#### ASSIGNED TASK
Reproduce the records below exactly, but only between the lines holding "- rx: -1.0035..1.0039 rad" and "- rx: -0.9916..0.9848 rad", inclusive.

#### EXTRACTED RECORDS
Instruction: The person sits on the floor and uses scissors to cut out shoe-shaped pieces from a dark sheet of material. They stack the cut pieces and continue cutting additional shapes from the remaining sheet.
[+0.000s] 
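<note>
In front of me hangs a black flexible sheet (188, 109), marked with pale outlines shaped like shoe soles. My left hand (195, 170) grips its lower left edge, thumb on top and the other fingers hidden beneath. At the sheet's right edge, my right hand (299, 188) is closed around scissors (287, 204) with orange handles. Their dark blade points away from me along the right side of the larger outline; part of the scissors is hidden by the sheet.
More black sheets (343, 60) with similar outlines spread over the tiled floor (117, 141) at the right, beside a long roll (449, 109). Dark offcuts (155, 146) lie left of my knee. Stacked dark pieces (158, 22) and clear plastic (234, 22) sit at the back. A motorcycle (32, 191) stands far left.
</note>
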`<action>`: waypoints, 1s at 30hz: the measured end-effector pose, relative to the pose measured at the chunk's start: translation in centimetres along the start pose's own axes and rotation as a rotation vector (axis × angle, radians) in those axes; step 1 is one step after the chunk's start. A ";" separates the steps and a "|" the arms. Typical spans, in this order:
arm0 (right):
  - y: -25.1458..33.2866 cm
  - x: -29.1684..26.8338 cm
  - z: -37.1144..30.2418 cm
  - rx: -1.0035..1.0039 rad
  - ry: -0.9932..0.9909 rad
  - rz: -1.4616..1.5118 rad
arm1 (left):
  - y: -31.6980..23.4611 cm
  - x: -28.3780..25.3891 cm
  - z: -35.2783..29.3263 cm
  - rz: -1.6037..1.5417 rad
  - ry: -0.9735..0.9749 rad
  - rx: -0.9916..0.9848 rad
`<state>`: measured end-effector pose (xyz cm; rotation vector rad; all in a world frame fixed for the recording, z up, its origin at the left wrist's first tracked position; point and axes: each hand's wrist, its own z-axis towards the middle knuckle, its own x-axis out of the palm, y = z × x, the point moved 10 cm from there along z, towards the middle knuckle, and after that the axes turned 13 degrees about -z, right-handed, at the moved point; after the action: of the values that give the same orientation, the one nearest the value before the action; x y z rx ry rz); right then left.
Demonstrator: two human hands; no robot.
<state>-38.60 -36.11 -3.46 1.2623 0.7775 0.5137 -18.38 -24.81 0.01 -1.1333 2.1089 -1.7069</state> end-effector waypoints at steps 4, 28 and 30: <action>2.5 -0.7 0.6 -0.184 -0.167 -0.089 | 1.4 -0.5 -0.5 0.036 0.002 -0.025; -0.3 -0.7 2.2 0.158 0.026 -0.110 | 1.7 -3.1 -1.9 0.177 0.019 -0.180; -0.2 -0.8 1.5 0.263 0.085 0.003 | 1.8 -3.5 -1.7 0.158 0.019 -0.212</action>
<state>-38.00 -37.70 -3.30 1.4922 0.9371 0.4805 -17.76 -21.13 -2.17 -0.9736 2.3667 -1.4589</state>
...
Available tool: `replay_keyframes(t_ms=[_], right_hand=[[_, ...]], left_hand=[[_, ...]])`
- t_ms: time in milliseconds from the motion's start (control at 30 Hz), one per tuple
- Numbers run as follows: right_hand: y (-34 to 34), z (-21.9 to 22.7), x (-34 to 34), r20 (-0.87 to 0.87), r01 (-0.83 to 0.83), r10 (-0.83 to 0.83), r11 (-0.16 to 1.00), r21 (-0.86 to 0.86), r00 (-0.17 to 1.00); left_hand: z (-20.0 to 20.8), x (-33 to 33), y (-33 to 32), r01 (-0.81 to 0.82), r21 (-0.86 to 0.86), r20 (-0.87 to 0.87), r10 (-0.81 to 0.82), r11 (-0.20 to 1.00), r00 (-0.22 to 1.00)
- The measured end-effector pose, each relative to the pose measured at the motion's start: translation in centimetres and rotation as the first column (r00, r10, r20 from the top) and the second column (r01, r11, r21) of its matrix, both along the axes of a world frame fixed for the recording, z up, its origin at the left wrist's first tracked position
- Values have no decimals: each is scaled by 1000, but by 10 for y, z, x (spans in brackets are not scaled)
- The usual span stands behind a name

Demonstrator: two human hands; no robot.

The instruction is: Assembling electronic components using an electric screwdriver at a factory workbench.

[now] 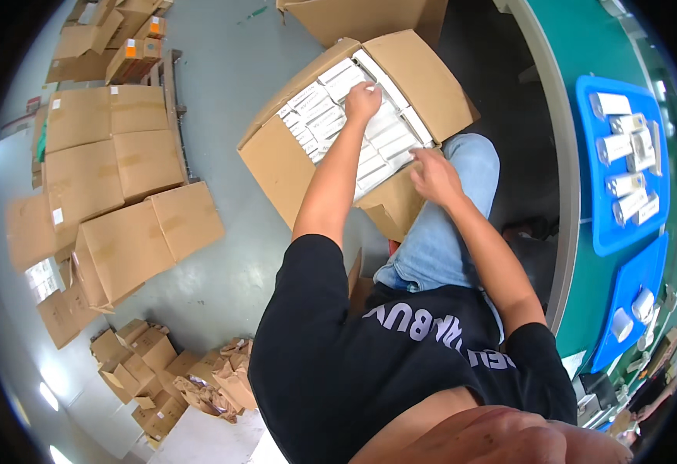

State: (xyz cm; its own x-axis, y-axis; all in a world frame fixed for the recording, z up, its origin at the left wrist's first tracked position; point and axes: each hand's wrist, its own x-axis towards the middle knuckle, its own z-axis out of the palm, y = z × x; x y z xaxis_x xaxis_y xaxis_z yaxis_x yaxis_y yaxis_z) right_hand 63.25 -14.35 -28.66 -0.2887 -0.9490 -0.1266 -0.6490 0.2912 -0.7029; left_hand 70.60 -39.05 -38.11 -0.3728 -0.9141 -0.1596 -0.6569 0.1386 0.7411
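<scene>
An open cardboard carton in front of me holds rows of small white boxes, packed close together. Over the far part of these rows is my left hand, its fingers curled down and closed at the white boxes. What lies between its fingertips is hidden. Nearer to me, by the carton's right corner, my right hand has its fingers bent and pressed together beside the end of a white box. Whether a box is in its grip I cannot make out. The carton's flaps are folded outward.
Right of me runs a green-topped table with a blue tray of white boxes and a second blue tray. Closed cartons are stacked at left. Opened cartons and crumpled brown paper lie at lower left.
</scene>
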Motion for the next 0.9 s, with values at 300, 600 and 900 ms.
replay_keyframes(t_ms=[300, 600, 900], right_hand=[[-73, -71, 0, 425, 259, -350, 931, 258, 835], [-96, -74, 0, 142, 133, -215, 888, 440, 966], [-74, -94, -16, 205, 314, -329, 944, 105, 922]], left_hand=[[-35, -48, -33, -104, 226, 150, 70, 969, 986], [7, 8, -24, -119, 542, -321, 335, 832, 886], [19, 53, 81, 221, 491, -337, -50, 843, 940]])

#### EXERCISE OUTPUT
  - rx: -1.0035..1.0039 rad
  - ry: -0.9932..0.9909 rad
  - rz: -1.4616..1.5118 rad
arm1 (left):
  - y: -31.6980..23.4611 cm
  - x: -28.3780..25.3891 cm
  - z: -35.2783..29.3263 cm
  - rz: -1.6037..1.5417 rad
  - ry: -0.9735..0.9749 rad
  - rx: -0.9916..0.9848 rad

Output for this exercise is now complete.